An EU omnibus will not solve the reporting problem

Ursula von der Leyen’s announcement about folding the Corporate Sustainability Due Diligence Directive (CS3D), the Corporate Sustainability Reporting Directive (CSRD) and the Taxonomy into a single omnibus regulation has raised many important (and largely unanswerable) questions about the future of the EU’s flagship sustainability rules.

There are some who believe it marks the beginning of the end.

Creating an omnibus legislation requires each law to be re-opened. And, while the Commission president insists their content is not up for discussion – just their format – it’s hard to imagine an increasingly pro-business Council and Parliament won’t push to amend them during negotiations.

The announcement came as the Council finalised its pledge to make the EU more competitive, known as the Budapest Declaration, in which it committed the Commission to developing “concrete proposals on reducing reporting requirements by at least 25% in the first half of 2025”.

It also came as Parliament prepares to decide whether von der Leyen can have her choice of European Commissioners for the next five years.

Her nomination for vice-president is proving divisive: she wants Teresa Ribera, a left-leaning Spanish socialist with a strong record on climate, but the selection is being blocked by MEPs on the right.

The odd timing of the omnibus comments – von der Leyen would normally save details about major legislative plans until her Commission is fully formed – may be an attempt to reassure Parliament that she’ll reduce sustainability requirements no matter who is in charge of key climate files.

But it’s embarrassing for a number of Ribera’s fellow nominees, who insisted they had no intention of amending sustainability laws while being grilled by Parliament this month.

Sources close to the Commission say civil servants further down the ladder, those actually writing and implementing the rules, only found out about the plans after von der Leyen had commented publicly.

Real Economy Progress understands that it’s the Secretary General of the European Commission that is working on the omnibus.

All this paints a picture of a panicked political decision, not a well-calculated technical one.

The main drivers are widely understood to be the French and German governments and their big business associations. They know von der Leyen needs the backing of Council and Parliament right now, more than her own appointees and staff.
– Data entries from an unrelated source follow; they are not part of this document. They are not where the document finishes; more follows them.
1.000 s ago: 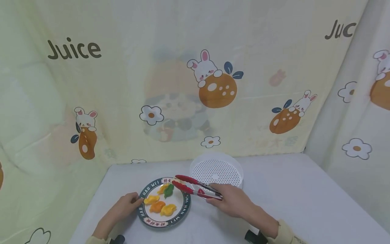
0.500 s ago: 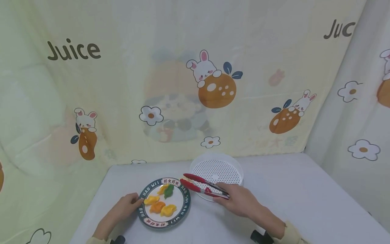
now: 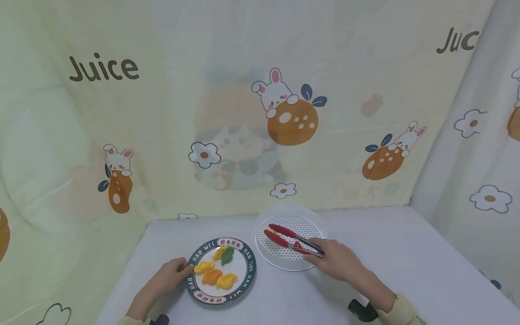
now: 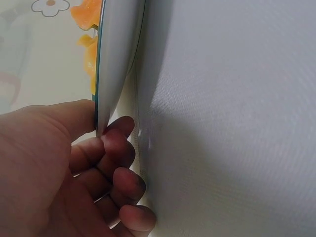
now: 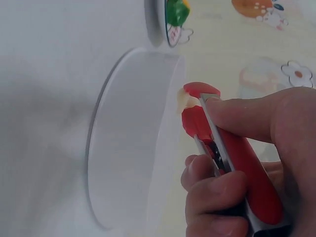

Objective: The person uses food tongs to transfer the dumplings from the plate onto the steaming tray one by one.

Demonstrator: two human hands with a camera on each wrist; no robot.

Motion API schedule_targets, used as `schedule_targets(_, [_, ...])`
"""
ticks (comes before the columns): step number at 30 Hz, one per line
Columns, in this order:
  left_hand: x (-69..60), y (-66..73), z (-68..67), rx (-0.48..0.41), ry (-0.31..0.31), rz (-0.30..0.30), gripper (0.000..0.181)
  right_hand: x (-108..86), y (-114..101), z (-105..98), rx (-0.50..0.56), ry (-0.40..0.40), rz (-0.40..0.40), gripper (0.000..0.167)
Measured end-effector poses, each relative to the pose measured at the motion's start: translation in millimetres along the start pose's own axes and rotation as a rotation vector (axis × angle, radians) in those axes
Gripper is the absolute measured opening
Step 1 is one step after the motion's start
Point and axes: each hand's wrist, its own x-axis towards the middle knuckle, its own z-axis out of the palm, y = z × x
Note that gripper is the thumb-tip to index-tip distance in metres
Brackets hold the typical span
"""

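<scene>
From where I watch, the right hand (image 3: 335, 259) has its grip firmly round the tongs (image 3: 286, 232), fingers and thumb bearing on both arms. Between the red tips sits a pale piece (image 5: 185, 101), shaped rather like a dumpling, though too blurred for me to be sure. In the head view it lies over the left half of the white perforated basket (image 3: 280, 262); the right wrist view puts the tips just above the rim. The left hand (image 3: 171, 274) pinches the left edge of the plate (image 3: 251, 271), thumb on the food side, fingers beneath.

Judging this as a transfer, I would carry the piece past the left wall, then lower it until it touches the holed floor, and only then ease the squeeze. Dropping it from rim height could let it roll. I would keep pressure light, as it may be soft, and spread the tips without brushing the wall.

On the plate, left of the basket on the worktop (image 3: 365, 230), the green piece (image 3: 227, 256) touches a yellow one at the far side, so that pair probably needs a careful pick.
</scene>
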Motion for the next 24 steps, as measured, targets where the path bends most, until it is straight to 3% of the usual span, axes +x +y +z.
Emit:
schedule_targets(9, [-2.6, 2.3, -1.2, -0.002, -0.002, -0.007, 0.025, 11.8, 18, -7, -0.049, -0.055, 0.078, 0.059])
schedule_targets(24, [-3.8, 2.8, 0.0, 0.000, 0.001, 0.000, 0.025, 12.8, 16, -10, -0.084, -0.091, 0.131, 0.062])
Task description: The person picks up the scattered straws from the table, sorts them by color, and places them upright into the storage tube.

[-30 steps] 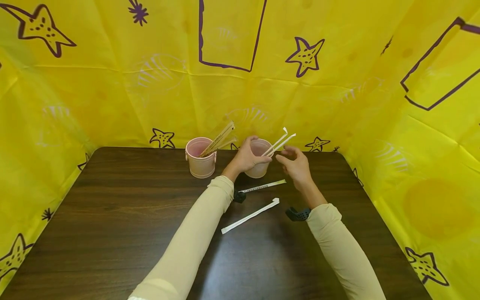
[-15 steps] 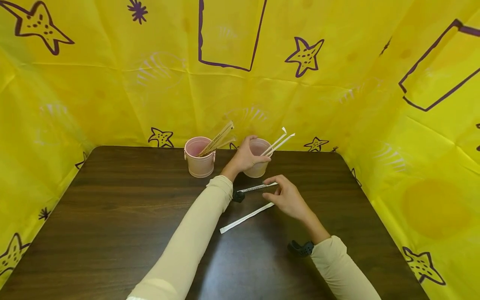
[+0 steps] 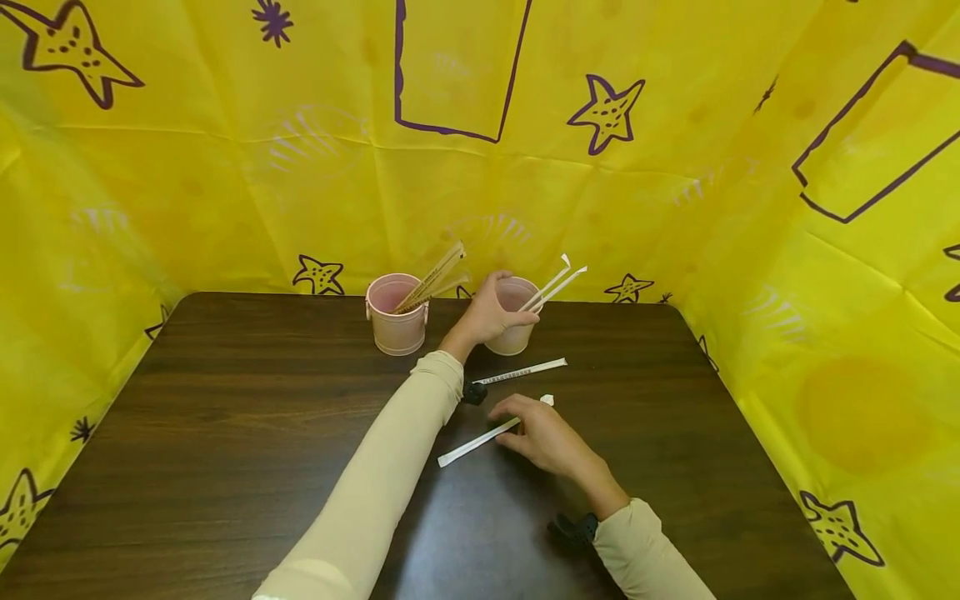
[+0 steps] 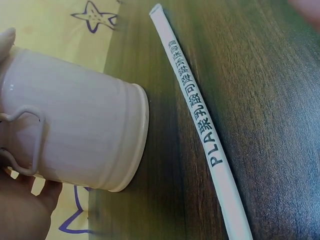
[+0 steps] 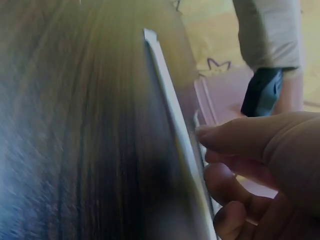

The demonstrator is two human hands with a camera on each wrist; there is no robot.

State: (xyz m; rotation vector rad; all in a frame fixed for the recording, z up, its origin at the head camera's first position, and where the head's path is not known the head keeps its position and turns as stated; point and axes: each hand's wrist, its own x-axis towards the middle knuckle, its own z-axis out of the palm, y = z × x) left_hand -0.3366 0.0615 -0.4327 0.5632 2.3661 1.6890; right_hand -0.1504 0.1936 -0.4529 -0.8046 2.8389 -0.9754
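Note:
My left hand (image 3: 486, 317) grips the right-hand pale pink bucket (image 3: 512, 340) around its side, thumb toward the rim. Two white paper-wrapped straws (image 3: 561, 285) lean out of that bucket to the right. Over a wrapped straw (image 3: 471, 447) on the table hovers my right hand (image 3: 551, 440), thumb and fingers apart on either side of it. The right wrist view has the fingertips (image 5: 207, 137) beside this straw, and contact cannot be told. Between the bucket and my right hand lies another wrapped straw (image 4: 202, 115) with printed lettering.
A second pink bucket (image 3: 399, 333) stands to the left, holding several tan paper-wrapped sticks (image 3: 438, 279). The dark wood table (image 3: 225, 433) ends against yellow cloth walls (image 3: 315, 192) at the back and sides.
My right hand has moved from beside the right bucket's straws toward me and left, down over the nearer straw. My left hand stays on the bucket.

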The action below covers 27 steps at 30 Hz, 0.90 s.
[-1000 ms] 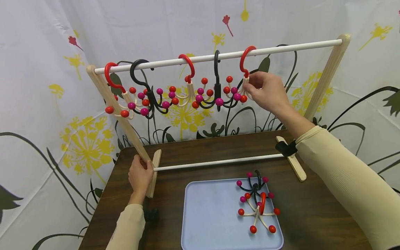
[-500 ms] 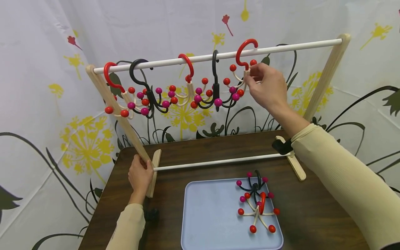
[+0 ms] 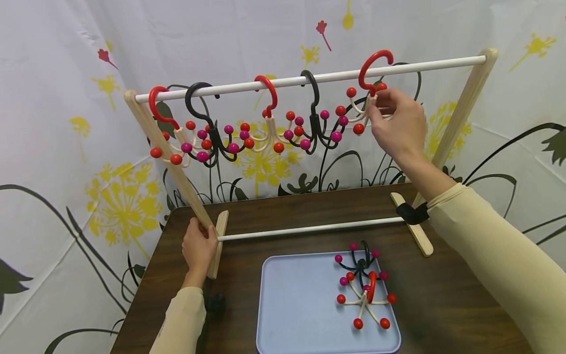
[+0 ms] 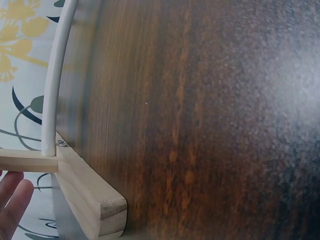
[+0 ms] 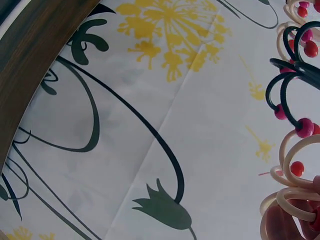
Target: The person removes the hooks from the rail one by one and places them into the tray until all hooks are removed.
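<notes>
My right hand (image 3: 400, 120) pinches the cream stem of a red-hooked hanger (image 3: 369, 73) with cream arms and red ball tips. The curve of its hook stands above the white top rail (image 3: 424, 67), its tip just over the rail. In the right wrist view, that hanger's cream arms (image 5: 295, 200) curl around my fingers. To its left hangs a black hanger (image 3: 315, 120) with magenta balls. My left hand (image 3: 199, 248) holds the left wooden post (image 3: 190, 194) near its foot; in the left wrist view, fingertips (image 4: 20, 195) touch this post.
Further left on the rail hang a red-hooked hanger (image 3: 270, 125), a black one (image 3: 213, 130) and another red-hooked one (image 3: 177, 132). A light blue tray (image 3: 296, 305) holds a black hanger (image 3: 361, 265) and a red-hooked one (image 3: 365, 297). A lower bar (image 3: 309, 229) joins the wooden feet.
My right hand has lifted the red-hooked hanger so its hook rises above the rail, then carried it rightward. The black hanger beside it has swung slightly. My left hand stays put.
</notes>
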### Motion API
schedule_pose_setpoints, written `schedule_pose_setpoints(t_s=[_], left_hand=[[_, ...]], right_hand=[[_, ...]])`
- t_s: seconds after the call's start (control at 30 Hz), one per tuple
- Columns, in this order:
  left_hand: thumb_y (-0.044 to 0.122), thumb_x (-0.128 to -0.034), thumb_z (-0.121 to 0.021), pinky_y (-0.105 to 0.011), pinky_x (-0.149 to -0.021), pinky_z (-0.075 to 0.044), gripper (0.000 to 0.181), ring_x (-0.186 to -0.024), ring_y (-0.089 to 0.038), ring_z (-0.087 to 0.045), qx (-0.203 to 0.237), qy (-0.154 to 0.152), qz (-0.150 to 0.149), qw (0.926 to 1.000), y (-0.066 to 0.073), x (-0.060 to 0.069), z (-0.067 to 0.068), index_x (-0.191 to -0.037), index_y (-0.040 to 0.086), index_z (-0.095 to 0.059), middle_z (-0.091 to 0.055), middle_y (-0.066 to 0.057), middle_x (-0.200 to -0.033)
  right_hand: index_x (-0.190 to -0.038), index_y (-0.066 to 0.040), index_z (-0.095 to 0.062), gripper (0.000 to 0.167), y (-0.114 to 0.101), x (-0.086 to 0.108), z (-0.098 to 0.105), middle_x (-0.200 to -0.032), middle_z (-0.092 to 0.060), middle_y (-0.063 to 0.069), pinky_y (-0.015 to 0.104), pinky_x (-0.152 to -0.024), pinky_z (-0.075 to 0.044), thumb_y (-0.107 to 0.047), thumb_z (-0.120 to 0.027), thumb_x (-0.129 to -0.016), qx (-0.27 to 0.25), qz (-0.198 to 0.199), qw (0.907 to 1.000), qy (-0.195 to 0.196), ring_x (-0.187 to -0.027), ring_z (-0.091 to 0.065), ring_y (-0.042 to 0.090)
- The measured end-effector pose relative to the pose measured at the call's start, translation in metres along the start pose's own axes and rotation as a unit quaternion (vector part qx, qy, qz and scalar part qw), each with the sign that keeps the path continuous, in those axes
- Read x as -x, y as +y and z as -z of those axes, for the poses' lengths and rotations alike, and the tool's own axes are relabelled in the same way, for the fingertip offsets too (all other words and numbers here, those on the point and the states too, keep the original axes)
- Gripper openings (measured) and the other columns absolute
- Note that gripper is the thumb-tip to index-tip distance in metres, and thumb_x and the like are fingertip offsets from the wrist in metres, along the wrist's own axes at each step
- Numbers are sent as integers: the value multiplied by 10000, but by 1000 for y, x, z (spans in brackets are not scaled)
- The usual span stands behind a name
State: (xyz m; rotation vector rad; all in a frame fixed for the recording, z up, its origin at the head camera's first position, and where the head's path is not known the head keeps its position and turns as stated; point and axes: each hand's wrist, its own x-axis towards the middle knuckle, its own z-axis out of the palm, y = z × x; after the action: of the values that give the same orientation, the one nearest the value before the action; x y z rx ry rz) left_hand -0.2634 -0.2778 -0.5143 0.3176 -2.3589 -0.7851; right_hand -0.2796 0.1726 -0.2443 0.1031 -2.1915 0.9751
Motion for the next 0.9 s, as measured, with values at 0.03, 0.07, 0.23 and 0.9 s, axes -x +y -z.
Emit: schedule_pose_setpoints(t_s=[0.03, 0.07, 0.23, 0.9], left_hand=[[177, -893, -657, -549, -586, -414, 192, -691, -363, -590, 10, 6, -15, 10000, 0, 0, 0, -990, 56, -544, -599, -121, -813], [175, -893, -655, -551, -585, -413, 191, -692, -364, -591, 19, 13, -29, 10000, 0, 0, 0, -990, 54, -544, -599, -123, -813], [174, -893, -652, -551, -584, -409, 187, -689, -367, -588, 35, 41, -39, 10000, 0, -1, 0, -980, 53, -540, -596, -123, -807], [184, -899, -653, -541, -590, -403, 192, -695, -368, -583, 22, -1, 28, 10000, 3, 0, 0, -991, 57, -542, -590, -120, -813]], right_hand=[[-1172, -94, -671, 329, 2, 1, 2, -1106, -714, 51, 371, -881, -435, -329, -579, -961, -12, -35, 10000, 31, -989, -668, 175], [-1179, -93, -668, 335, 4, 1, 4, -1113, -712, 51, 362, -882, -434, -331, -578, -961, -19, -73, 10000, 65, -993, -666, 174], [-1201, -104, -657, 348, 11, 7, 14, -1123, -703, 33, 290, -852, -431, -343, -575, -962, -180, -282, 9993, 191, -984, -650, 150], [-1226, -58, -654, 367, 35, 163, 63, -993, -722, 106, 114, -665, -469, -30, -714, -865, -723, 214, 9947, -706, -844, -615, -69]])
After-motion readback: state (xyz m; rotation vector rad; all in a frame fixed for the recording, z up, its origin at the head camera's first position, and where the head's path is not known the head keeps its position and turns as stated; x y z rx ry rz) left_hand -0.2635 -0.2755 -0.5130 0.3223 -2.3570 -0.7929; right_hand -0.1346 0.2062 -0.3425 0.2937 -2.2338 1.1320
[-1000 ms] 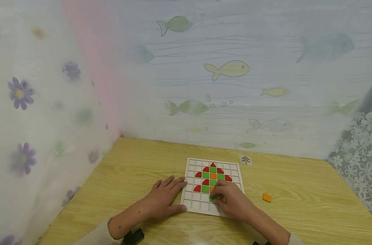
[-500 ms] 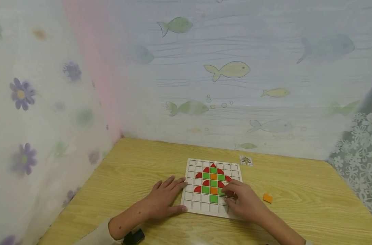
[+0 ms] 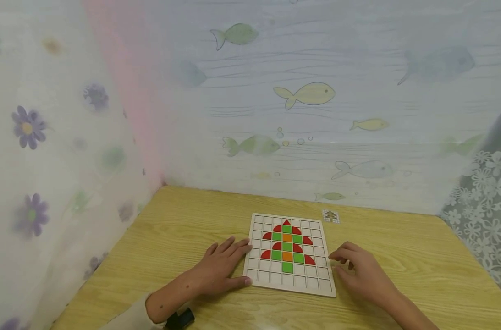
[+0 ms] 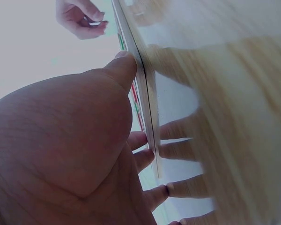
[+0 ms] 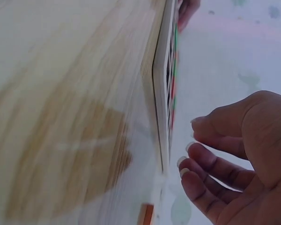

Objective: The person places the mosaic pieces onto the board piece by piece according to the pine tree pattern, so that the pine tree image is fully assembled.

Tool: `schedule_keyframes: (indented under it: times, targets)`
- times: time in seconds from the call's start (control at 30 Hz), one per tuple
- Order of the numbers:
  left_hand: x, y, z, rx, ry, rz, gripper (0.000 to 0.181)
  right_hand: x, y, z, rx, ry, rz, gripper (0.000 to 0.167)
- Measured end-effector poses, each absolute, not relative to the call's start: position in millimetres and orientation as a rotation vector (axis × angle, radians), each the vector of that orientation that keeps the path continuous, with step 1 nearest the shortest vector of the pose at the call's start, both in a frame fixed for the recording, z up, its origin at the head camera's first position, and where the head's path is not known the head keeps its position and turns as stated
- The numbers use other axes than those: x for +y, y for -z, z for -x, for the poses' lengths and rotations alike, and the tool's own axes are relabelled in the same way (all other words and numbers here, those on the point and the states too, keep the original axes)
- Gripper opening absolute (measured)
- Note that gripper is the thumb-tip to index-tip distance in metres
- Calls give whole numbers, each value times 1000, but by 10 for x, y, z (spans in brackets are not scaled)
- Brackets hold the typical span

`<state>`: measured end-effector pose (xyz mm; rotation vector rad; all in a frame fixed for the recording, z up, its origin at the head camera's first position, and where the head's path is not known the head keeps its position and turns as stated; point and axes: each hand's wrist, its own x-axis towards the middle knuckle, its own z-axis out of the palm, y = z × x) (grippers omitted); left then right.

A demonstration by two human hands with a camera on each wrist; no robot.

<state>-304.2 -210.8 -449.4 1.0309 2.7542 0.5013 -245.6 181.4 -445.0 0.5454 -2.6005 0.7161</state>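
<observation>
A pale wooden grid board (image 3: 271,277) lies on the table, bearing a tree-like pattern of green squares (image 3: 288,267), orange squares (image 3: 287,257), red quarter-rounds (image 3: 309,260) and a red triangle (image 3: 287,222) at the top. My left hand (image 3: 221,268) is spread flat, its fingertips and thumb touching the board's left edge. Just off the right edge hovers my right hand (image 3: 359,272), fingers loosely bent, nothing between them. In the right wrist view a loose orange tile (image 5: 145,214) rests on the table near that hand; the hand hides it in the head view.
A small pattern card (image 3: 330,216) lies behind the board at its right corner. The wood-grain table (image 3: 184,215) meets walls with fish and flower prints at the back and left. A black object (image 3: 181,318) sits by the left wrist.
My right hand has left the board and moved right, uncovering the pattern's lower right tiles and covering the loose orange tile in the head view. My left hand has stayed in place.
</observation>
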Motion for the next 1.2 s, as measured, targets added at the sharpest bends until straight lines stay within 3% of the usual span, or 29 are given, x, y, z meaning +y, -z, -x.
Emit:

While some businesses and politicians want sustainability rules scrapped entirely, others simply want them to be better aligned.

One Commission advisor told Real Economy Progress she would welcome an omnibus if it enabled the Taxonomy and CSRD to speak to each other more explicitly, because it’s a genuine problem for companies trying to comply with both.

But it’s much less clear what the strategy would be able to achieve in practice.

Von der Leyen says she doesn’t want to touch the content of the laws, but reducing by 25% the “thousands” of indicators she claims they mandate is unlikely to come from just consolidating them.

It’s been suggested certain elements could be merged. The Taxonomy’s requirements on human rights and environmental due diligence, for example, could be deemed fulfilled if a company is also covered by CS3D. But it won’t be enough to hit the goal, especially for companies not covered by both.

And, as incoming justice commissioner Michael McGrath pointed out in his Parliamentary hearing, CS3D isn’t a disclosure requirement. So if the concern is genuinely about reducing the reporting burden rather than the EU’s sustainability ambitions, it should be left out of the discussion.

The European Sustainability Reporting Standards, on the other hand, house most of those 1,000+ indicators von der Leyen talked about. But they won’t be up for grabs under the omnibus plan, because they’re created by a Delegated Act and responsibility for them sits with the Commission alone.

Overall, it seems the current plan has been concocted by those at the very top of companies, governments and the Commission, and doesn’t have much potential as a meaningful legislative strategy.

But it is the latest sign the sustainability agenda is under threat, and in an existential way this time around.

The more unworkable an omnibus is in reality, the easier it will become to shoehorn in further demands for legislative delays and full-on renegotiations over the coming years.

And the harder it will be to convince overstretched companies to take this agenda seriously.